Gen. Paul Kern, commander of Army Material Command, which supplies the Humvees and the rest of the equipment used in Iraq, said in an Associated Press interview Tuesday that U.S. commanders in Iraq have made “adjustments” that include requesting more heavily armored vehicles.
Kern said he could not discuss the details because it would reveal too much about the military’s operations in Iraq, but he said the change has had a ripple effect on the supply of spare parts.
Speaking at his office at Fort Belvoir, Va., Kern also said he disagrees with those who say the heavy strain on the Army since Sept. 11, 2001, is a temporary “spike,” and not a longer-term pattern. He sees no reason to expect a dropoff anytime soon in the Iraq or Afghanistan missions.
“We believe that the tempo of current operations is one which we need to continue to plan for,” he said. “There were some suggestions in the past that we were at a peak. We think that this war on terrorism is going to be more of a norm for some period of time.”
Kern did not discuss U.S. troop levels in Iraq, but Defense Secretary Donald H. Rumsfeld said Tuesday that he was studying options for maintaining the 135,000-strong U.S. force in Iraq beyond this summer. The force was to have been cut to 115,000. Rumsfeld recently scratched that plan, extending the tours of about 20,000 soldiers who otherwise would have left Iraq this month.
Rumsfeld said he also was looking at possibilities for increasing the force beyond 135,000 at some point.
“I should add that we have no requests along that line, either for replacement troops or for troops above the replacement level,” he said.
The defense secretary left open the possibility that the administration would have to ask Congress sooner than it had planned for additional billions of dollars to run the Iraq war.

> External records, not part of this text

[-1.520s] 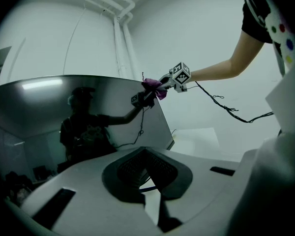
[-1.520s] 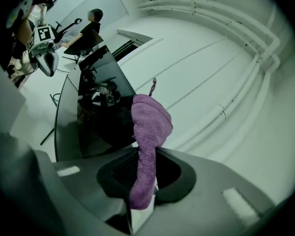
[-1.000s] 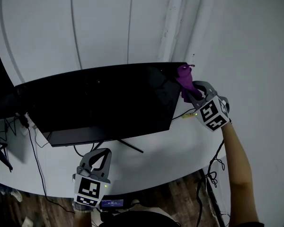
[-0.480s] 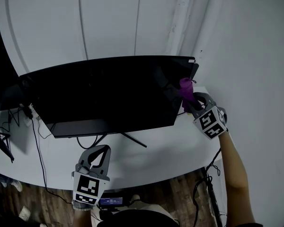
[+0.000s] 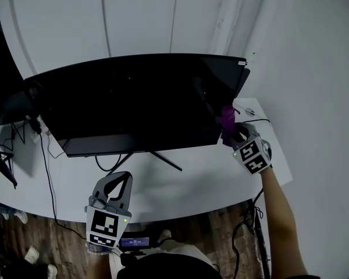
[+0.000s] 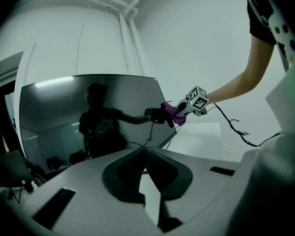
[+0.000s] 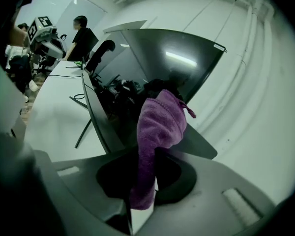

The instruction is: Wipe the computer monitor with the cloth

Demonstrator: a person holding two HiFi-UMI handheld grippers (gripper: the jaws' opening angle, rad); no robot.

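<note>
A wide black monitor (image 5: pixel 134 103) stands on a white table (image 5: pixel 209 182). My right gripper (image 5: pixel 234 132) is shut on a purple cloth (image 5: pixel 227 116) and holds it against the screen's lower right part, near the right edge. The right gripper view shows the cloth (image 7: pixel 160 127) rising from between the jaws onto the dark screen (image 7: pixel 137 77). My left gripper (image 5: pixel 127 176) hangs in front of the table's near edge, below the monitor, shut with nothing in it. Its view looks across at the monitor (image 6: pixel 88 117), the cloth (image 6: pixel 173 113) and the right gripper (image 6: pixel 186 108).
The monitor's thin stand legs (image 5: pixel 163 161) spread on the table under the screen. Cables (image 5: pixel 46 156) trail over the table's left side, beside another dark screen (image 5: pixel 6 112). A white wall rises close behind. The table's right edge is near my right arm; wood floor lies below.
My right gripper has slid the purple cloth down the monitor's right edge, from the top corner to the lower part. The left gripper has stayed about where it was.
</note>
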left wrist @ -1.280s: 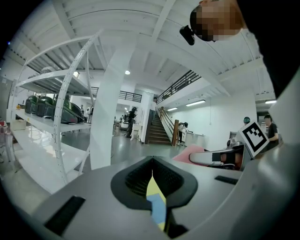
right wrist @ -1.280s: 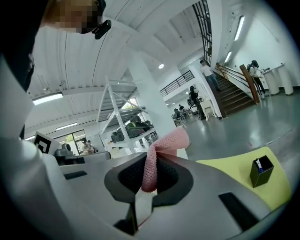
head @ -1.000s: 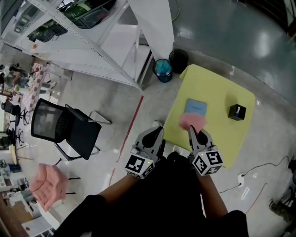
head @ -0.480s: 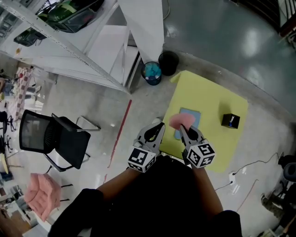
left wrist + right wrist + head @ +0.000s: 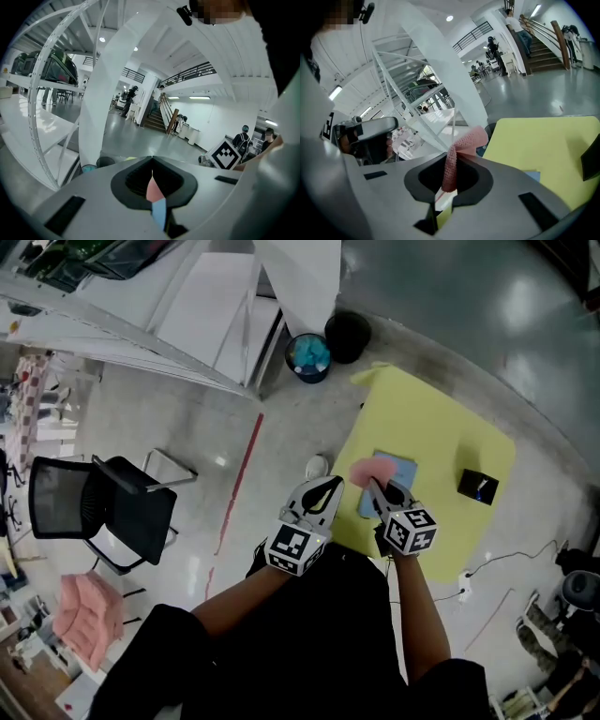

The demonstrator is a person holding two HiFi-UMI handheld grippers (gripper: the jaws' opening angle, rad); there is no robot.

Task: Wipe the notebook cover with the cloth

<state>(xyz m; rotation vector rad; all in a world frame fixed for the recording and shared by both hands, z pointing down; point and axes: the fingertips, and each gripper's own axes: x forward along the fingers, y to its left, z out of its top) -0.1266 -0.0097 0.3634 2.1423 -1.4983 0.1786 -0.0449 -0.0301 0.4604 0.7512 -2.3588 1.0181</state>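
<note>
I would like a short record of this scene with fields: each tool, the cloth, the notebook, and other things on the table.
left tool: shut, holds nothing
right tool: shut on the cloth
cloth: pink, over the notebook's near corner in the head view; contact unclear
notebook: blue, flat on the yellow table
also on table: black box, apart from the notebook

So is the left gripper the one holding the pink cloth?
No, the cloth is pinched in the right gripper, while the left gripper is shut on nothing.

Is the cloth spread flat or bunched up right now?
Bunched: the pink cloth sticks up crumpled from the right gripper's shut jaws.
</note>
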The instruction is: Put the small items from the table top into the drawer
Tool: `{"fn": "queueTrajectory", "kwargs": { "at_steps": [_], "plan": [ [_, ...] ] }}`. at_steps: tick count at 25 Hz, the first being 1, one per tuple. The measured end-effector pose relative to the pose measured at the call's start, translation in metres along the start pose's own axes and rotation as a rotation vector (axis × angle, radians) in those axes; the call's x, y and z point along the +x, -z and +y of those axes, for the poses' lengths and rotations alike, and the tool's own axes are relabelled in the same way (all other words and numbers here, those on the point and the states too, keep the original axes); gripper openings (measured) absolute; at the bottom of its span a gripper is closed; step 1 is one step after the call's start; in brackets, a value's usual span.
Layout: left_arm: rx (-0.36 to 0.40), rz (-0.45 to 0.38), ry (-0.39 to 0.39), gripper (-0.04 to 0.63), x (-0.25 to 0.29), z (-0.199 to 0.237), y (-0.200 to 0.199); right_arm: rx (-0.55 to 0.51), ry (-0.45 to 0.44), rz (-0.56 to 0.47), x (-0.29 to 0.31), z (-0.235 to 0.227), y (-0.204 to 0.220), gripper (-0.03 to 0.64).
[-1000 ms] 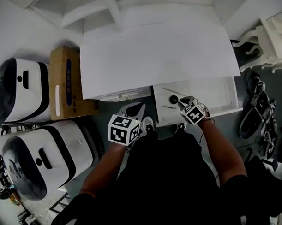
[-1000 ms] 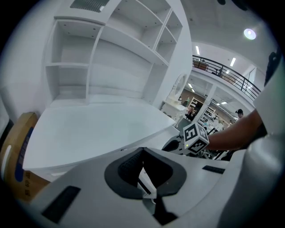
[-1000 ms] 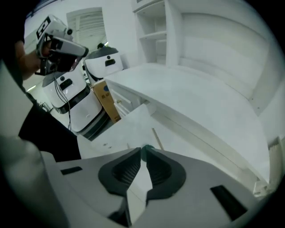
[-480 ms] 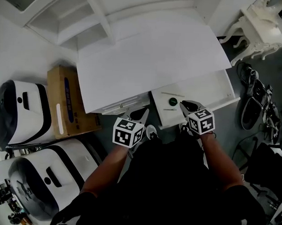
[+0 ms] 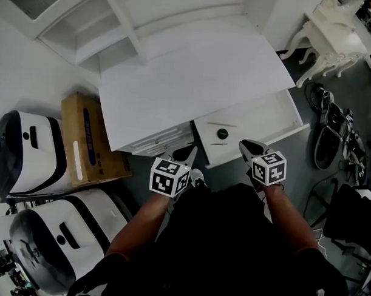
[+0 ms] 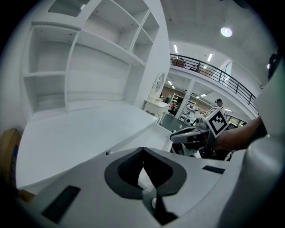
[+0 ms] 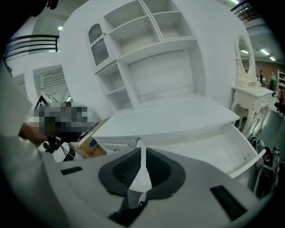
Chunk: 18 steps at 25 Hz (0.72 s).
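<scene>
parked just near of the table (image 5: 188, 77): left gripper (image 5: 188, 153) and right gripper (image 5: 249, 146), jaws of both pressed together on nothing. lying in the open drawer (image 5: 278, 114) at right: green round item (image 5: 222, 133) and, seemingly, two thin sticks (image 5: 223, 124). hence no load; probably only closing left.

Table top (image 5: 194, 72) and drawer (image 5: 262, 120): smooth matt white paint. Box (image 5: 106, 149) at left: plain brown cardboard. Machines (image 5: 61, 228) near left: glossy white plastic. Left gripper (image 6: 143, 150): matt grey, black ribbed pads (image 6: 129, 167).
</scene>
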<state>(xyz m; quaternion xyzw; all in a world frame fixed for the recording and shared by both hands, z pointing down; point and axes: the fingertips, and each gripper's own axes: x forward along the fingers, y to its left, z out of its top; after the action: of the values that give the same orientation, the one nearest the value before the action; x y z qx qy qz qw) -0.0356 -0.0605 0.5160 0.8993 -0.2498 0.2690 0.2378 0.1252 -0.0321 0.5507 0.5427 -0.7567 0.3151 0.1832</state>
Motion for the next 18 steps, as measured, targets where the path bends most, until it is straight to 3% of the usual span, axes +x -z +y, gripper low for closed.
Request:
{"fn": "queueTrajectory", "kwargs": {
  "at_steps": [10, 18],
  "plan": [
    [-0.069, -0.041, -0.064, 0.004, -0.014, -0.052, 0.013, -0.124, -0.111, -0.012, -0.05, 0.016, 0.01, 0.028],
    [-0.059, -0.05, -0.091, 0.004, -0.013, -0.123, 0.031, -0.124, -0.179, -0.037, -0.104, 0.018, 0.035, 0.025]
  ]
}}
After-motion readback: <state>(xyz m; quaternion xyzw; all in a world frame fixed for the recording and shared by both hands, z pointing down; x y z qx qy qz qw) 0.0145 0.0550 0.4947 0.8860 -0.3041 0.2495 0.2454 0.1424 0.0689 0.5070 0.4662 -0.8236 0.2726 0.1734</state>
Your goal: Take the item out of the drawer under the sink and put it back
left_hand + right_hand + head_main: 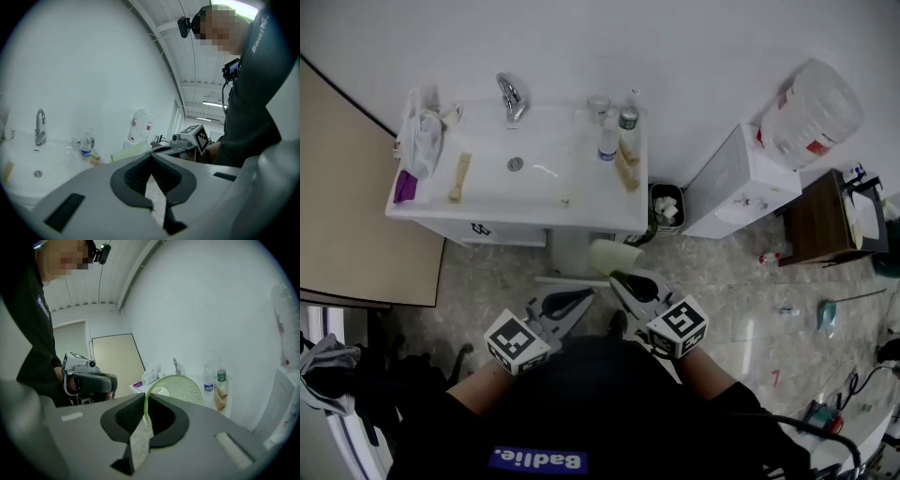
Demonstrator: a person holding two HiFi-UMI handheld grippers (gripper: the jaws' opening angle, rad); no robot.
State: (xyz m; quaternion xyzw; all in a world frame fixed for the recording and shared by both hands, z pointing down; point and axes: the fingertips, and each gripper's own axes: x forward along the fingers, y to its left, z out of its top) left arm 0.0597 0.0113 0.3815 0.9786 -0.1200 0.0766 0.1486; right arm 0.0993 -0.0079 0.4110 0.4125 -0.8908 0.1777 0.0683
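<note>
The right tool (146, 398) has its jaws drawn narrow on the thin rim of a pale green bowl (186, 391), which stands on edge beyond the tips with its dimpled face turned toward that tool's camera. The left tool (151, 156) is just beside it, its jaws closed tip to tip with nothing between them. Seen from the head view, both tools are held out in front of the person's dark torso, and the bowl hangs in the air above the floor, just before the white sink cabinet and below the front edge of the worktop (581, 217), not touching either. On the worktop, round the basin with its faucet (511, 95), lie a wooden brush (460, 176), a purple item (404, 186) and a white crumpled bag (421, 130) to the left, and two water bottles (608, 142) with a glass (598, 105) to the right. A small bin (666, 207) stands on the floor just right of the cabinet.
</note>
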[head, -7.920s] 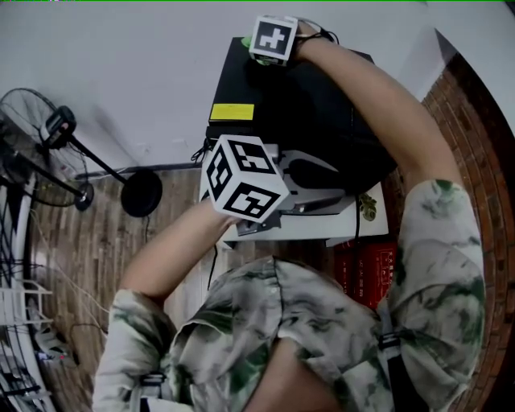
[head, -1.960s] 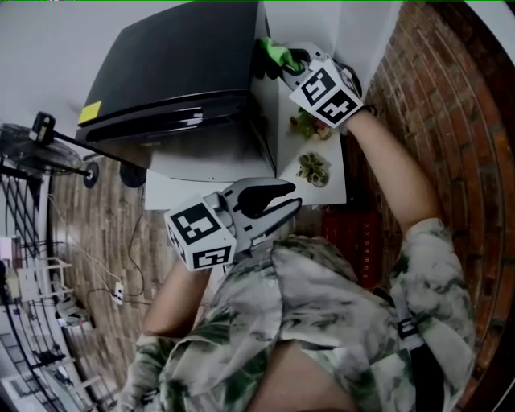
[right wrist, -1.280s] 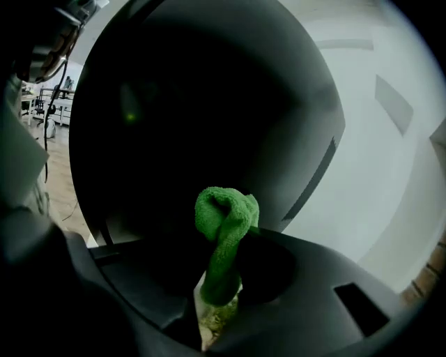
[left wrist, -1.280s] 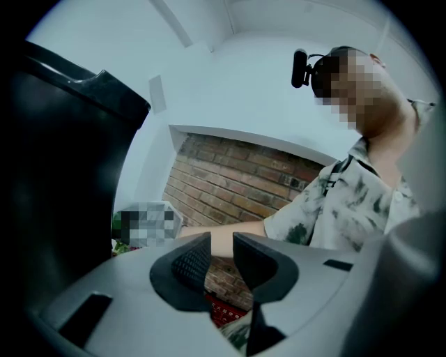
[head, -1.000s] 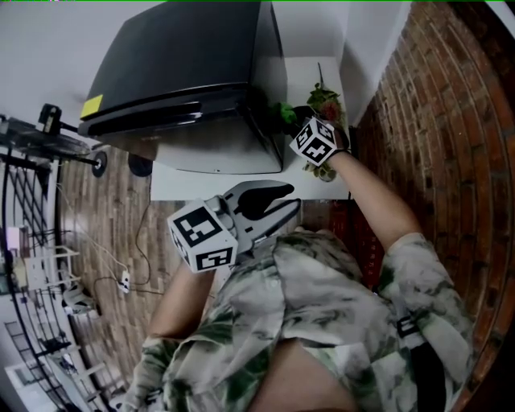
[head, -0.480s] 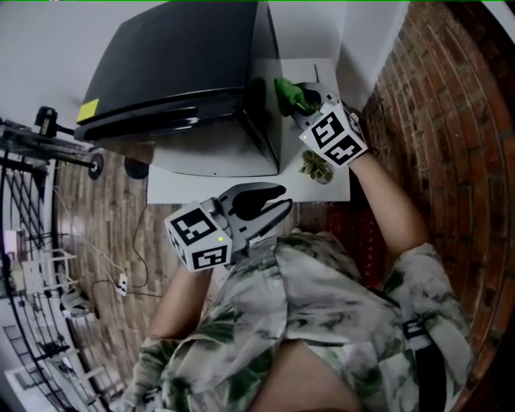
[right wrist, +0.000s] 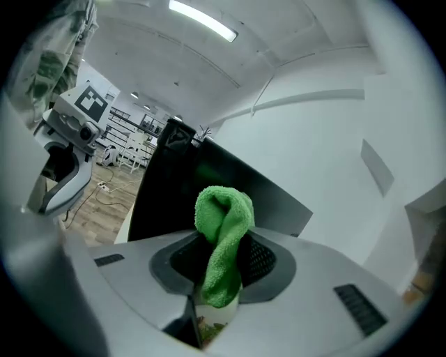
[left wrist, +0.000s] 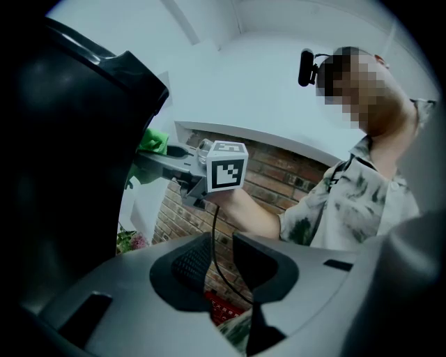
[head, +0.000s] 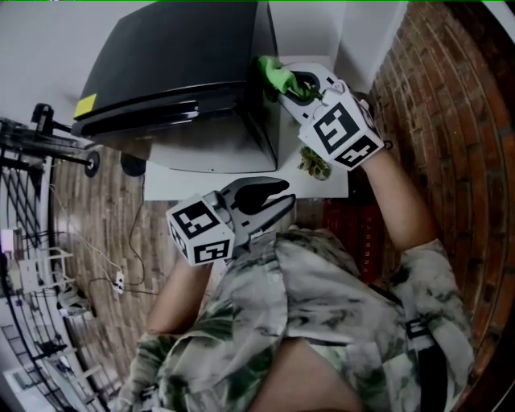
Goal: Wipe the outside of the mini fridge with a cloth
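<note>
Wiping the right side wall seems the step in hand: the right tool [head: 294, 80], clamped on the green cloth [head: 273, 74], holds it at the mini fridge's [head: 169, 64] upper edge. The left tool [head: 286, 197] waits empty, jaws slightly parted — next, I'd guess, comes a firm stroke down that wall.

Not a home, more an open workroom or studio — a brick wall [head: 455, 121], a wood-plank floor [head: 96, 241] with a power strip [head: 118, 282] lying on it, a pedestal fan [head: 48, 133], wire racks [head: 22, 354], and a strip light [right wrist: 202, 19] on the high white ceiling.
</note>
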### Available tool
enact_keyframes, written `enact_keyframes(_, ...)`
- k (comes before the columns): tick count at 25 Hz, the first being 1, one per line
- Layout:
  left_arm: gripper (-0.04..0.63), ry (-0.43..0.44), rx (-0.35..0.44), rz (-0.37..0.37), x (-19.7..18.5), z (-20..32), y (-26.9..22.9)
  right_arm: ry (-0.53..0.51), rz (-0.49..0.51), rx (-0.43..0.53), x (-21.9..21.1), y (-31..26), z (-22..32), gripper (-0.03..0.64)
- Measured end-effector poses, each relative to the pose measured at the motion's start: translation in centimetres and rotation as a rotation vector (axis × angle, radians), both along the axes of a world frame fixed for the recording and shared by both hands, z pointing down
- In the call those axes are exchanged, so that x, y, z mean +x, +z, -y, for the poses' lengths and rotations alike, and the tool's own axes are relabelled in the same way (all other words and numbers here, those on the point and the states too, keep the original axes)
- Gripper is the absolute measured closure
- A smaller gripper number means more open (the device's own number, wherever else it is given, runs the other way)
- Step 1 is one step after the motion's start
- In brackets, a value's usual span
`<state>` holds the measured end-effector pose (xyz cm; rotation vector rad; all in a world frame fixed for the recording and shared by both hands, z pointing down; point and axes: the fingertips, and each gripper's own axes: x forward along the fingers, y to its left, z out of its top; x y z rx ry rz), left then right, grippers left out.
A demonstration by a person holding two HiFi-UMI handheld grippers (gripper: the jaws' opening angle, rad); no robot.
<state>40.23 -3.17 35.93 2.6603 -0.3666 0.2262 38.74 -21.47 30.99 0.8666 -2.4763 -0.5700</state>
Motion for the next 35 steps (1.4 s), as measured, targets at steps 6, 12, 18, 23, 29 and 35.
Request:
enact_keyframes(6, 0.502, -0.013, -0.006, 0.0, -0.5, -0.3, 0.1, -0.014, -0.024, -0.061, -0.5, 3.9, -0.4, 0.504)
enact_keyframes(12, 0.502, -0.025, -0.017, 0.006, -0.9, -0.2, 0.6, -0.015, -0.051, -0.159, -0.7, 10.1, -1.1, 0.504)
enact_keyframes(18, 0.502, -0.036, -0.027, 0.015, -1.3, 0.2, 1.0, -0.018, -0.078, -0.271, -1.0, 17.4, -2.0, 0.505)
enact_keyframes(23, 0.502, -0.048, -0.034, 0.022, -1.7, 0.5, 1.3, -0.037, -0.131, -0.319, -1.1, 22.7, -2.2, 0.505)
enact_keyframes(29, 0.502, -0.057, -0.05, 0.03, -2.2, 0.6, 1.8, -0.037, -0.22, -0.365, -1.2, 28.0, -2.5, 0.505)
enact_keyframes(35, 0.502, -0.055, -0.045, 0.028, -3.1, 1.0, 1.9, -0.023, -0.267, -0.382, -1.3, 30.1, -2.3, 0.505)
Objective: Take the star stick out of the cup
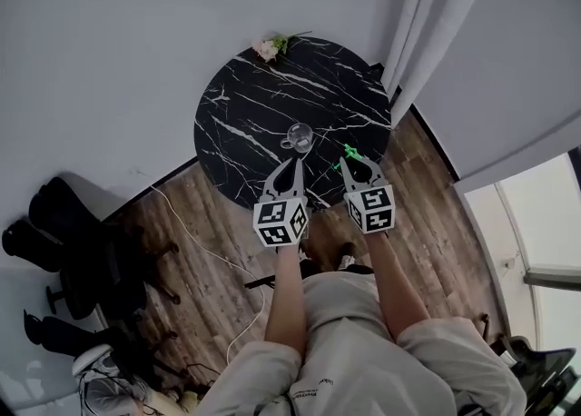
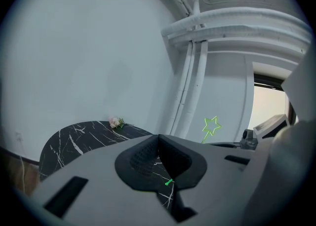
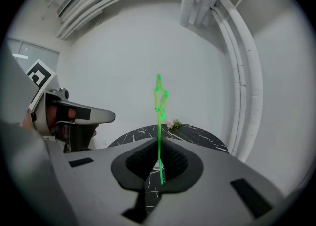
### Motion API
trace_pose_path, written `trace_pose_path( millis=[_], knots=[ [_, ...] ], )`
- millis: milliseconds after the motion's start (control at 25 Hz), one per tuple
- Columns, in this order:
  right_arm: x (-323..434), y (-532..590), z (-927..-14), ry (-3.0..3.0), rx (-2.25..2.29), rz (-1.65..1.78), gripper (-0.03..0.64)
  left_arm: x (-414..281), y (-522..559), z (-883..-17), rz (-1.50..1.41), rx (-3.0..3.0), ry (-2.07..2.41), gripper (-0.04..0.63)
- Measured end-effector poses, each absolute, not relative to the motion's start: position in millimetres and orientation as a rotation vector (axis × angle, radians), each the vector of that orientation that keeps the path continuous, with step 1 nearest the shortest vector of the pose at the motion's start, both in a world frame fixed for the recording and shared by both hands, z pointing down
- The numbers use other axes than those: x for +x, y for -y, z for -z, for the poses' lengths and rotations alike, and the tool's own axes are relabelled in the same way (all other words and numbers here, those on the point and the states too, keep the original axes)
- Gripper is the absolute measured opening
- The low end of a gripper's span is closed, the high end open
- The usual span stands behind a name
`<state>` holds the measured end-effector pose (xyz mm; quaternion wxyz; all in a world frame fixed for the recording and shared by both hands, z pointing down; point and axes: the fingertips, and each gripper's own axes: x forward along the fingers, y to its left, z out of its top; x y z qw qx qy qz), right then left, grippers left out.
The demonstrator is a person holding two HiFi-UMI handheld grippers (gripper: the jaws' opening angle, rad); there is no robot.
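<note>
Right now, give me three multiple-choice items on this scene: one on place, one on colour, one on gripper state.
1. Where is the star stick relative to the cup?
A. Standing inside it
B. Out of it, held by the right gripper
C. Lying under it

2. What colour is the star stick?
A. Green
B. Red
C. Blue

3. How do the left gripper jaws stand?
A. Wide apart
B. Closed on the cup
C. Closed, nothing between them

Answers:
1. B: the stick rises from between the right jaws, and the cup sits apart on the table.
2. A: it shows green in all views.
3. C: the jaws meet, with nothing gripped.
</note>
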<state>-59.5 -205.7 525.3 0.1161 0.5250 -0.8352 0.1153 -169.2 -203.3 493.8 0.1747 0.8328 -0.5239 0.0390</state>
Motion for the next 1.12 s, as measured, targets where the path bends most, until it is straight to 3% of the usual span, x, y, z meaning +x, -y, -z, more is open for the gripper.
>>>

So far the administration has said it did not intend to ask for more money until early 2005.
Rumsfeld said his budget specialists are reviewing figures to see if they can make ends meet on the existing budget.
“Is it conceivable that they’re not going to be able to manage the additional costs?” he asked without answering, referring to the cost of keeping more troops in Iraq than previously planned and the cost of intensified up fighting.